* _Task to complete_: The whole listing below is to be output exactly, with no line skipped.

Segment Start: Collected material

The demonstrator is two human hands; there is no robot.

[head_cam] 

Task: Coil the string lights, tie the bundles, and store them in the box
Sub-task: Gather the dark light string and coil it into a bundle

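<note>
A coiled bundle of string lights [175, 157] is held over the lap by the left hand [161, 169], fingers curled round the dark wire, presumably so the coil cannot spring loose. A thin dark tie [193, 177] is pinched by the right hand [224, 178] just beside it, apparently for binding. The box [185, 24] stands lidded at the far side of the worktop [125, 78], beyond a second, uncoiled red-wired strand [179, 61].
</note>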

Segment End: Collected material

* _Result of the exercise_:
The demonstrator is two human hands; there is no robot.

[head_cam] 

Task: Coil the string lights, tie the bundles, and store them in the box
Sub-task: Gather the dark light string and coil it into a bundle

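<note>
A coiled bundle of string lights [175, 157] is held over the lap by the left hand [161, 169], fingers curled round the dark wire, presumably so the coil cannot spring loose. A thin dark tie [193, 177] is pinched by the right hand [224, 178] just beside it, apparently for binding. The box [185, 24] stands lidded at the far side of the worktop [125, 78], beyond a second, uncoiled red-wired strand [179, 61].
</note>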

Reply complete, and nothing else is required.